폭력행위등처벌에관한법률위반(집단ㆍ흉기등상해)등
The judgment of the court below is reversed.
A defendant shall be punished by imprisonment for a term of one year and two months.
Seized evidence No. 1 shall be confiscated.
1. The sentence imposed by the lower court (one year and six months of imprisonment and confiscation) on the summary of the grounds of appeal is too unreasonable.
2. We examine ex officio the grounds for appeal by the defendant before determining ex officio.
Articles 3(1) and 2(1)3 of the former Punishment of Violences, etc. Act (amended by Act No. 13718, Jan. 6, 2016; hereinafter “former Punishment of Violences”) and Article 257(1) of the Criminal Act concerning criminal facts of the judgment, the lower court respectively applied Articles 6, 3(1), and 2(1)3 of the former Punishment of Violences Act and Article 257(1) of the Criminal Act with respect to criminal facts of the judgment.
In this regard, Articles 3(1) and 2(1)3 of the former Punishment of Violences Act, which provide for punishment of a person who commits an injury by carrying a deadly weapon or other dangerous articles with a deadly weapon or other dangerous articles as of January 6, 2016 under the Act on the Punishment of Violences, Etc., was deleted, and Article 258-2(1) of the Criminal Act, which provides that a person who commits an injury with a dangerous article shall be punished by imprisonment with prison labor for not less than one year but not more than ten years, was newly established.
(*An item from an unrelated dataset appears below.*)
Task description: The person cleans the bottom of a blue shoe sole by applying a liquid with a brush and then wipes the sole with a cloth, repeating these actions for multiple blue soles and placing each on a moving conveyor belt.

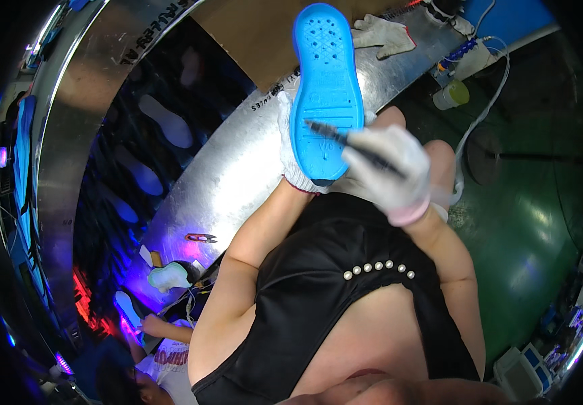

Since this appears to be the amendment of the Act based on the reflective consideration that the previous sentencing was too serious, the former Punishment of Violences cannot be applied to the facts charged pursuant to Article 1(2) of the Criminal Act, and since this provision cannot be applied to this case’s special crime under Article 258-2(1) of the Criminal Act without any further amendment of the Criminal Act (Article 258(2) of the same Act).
On the other hand, the court below committed the above crimes and the remaining crimes.